Fleeing gambling debts and a messy life in the unglamorous D.C. suburbs, a likable loser goes to Moscow to seek, if not his fortune, perhaps a future.
If Fasman (The Geographer’s Library, 2005) was worried about the second-novel syndrome, he needn’t have been. This adventure of a man who has no business having adventures is a pleasure for most of its length, stumbling only occasionally as the author tries to get a grip on the technicalities of the spy thriller formula on which he has hung his shambling, gauche, goofy love letter to Moscow. His hero is Jim Vilatzer, only child of a Russian father and Irish mother whose strip-mall deli in Rockville, Md., provides their son with not nearly enough income to pay off the Serbian gangsters running the poker games where Jim has run up a tab of about $24,000. It was bad enough for Jim that he had been dumped by his girlfriend, bad enough that he was living with his parents years after he should have started a family, but to have screwed up so badly as to put his parents’ livelihood in peril, that’s the outside of enough.

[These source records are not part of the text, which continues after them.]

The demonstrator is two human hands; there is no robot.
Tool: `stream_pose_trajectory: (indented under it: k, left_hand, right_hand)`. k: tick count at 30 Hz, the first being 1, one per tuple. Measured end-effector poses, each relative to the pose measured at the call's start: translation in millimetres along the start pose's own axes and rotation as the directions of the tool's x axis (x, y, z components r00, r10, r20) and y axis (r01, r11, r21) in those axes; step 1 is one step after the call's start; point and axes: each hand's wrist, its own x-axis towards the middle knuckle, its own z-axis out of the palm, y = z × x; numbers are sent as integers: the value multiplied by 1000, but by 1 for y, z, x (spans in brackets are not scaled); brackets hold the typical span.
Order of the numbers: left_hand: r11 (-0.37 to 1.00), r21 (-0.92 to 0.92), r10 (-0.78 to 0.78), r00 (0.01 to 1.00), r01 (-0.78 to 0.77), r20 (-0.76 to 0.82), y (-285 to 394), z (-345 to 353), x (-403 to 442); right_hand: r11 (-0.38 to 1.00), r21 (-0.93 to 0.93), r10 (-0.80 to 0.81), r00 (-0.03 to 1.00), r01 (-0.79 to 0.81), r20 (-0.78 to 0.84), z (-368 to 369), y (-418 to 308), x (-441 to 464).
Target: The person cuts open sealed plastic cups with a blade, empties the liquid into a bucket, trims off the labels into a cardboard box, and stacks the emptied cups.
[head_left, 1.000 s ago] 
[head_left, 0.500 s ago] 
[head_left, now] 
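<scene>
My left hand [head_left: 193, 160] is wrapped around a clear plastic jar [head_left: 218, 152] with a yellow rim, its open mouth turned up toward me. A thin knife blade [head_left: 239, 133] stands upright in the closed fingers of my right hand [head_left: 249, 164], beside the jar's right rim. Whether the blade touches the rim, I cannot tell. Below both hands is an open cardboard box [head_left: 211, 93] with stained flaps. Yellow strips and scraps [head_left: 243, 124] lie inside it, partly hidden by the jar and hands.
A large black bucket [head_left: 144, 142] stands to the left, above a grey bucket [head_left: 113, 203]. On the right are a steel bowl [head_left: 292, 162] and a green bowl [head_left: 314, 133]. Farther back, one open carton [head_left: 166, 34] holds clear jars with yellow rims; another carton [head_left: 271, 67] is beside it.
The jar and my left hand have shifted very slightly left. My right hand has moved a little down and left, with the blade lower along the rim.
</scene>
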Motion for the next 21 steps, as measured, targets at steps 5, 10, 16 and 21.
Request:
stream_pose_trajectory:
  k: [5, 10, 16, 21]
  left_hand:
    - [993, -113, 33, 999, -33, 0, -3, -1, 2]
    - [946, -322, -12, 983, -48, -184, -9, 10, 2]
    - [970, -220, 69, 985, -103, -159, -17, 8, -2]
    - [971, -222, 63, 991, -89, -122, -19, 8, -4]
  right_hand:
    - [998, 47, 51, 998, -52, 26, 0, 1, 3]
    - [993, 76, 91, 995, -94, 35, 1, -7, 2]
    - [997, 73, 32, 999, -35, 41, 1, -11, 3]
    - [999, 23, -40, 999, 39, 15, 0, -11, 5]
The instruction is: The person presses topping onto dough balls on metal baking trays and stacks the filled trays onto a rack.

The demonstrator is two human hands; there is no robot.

Thank goodness his lifelong friend Vivek, another child of immigrants, has the common sense to arrange a repayment plan, a course of action that sends Jim out of the country to one of his ancestral homelands, where he will be safely out of reach of the Serbians. It’s not an insane plan; Jim speaks pretty good Russian, enough to get him a job at a sort of minor NGO where he’s to spend his days collecting oral histories of life in the gulags and falling in love with Moscow. It’s slow getting started, but then a sensational hookup with a gorgeous Finn finally sets him on the track of survivors who, alas, are not all they seem to be. They do seem to be of great interest to American intelligence.
Great fun in a great, if grim, place.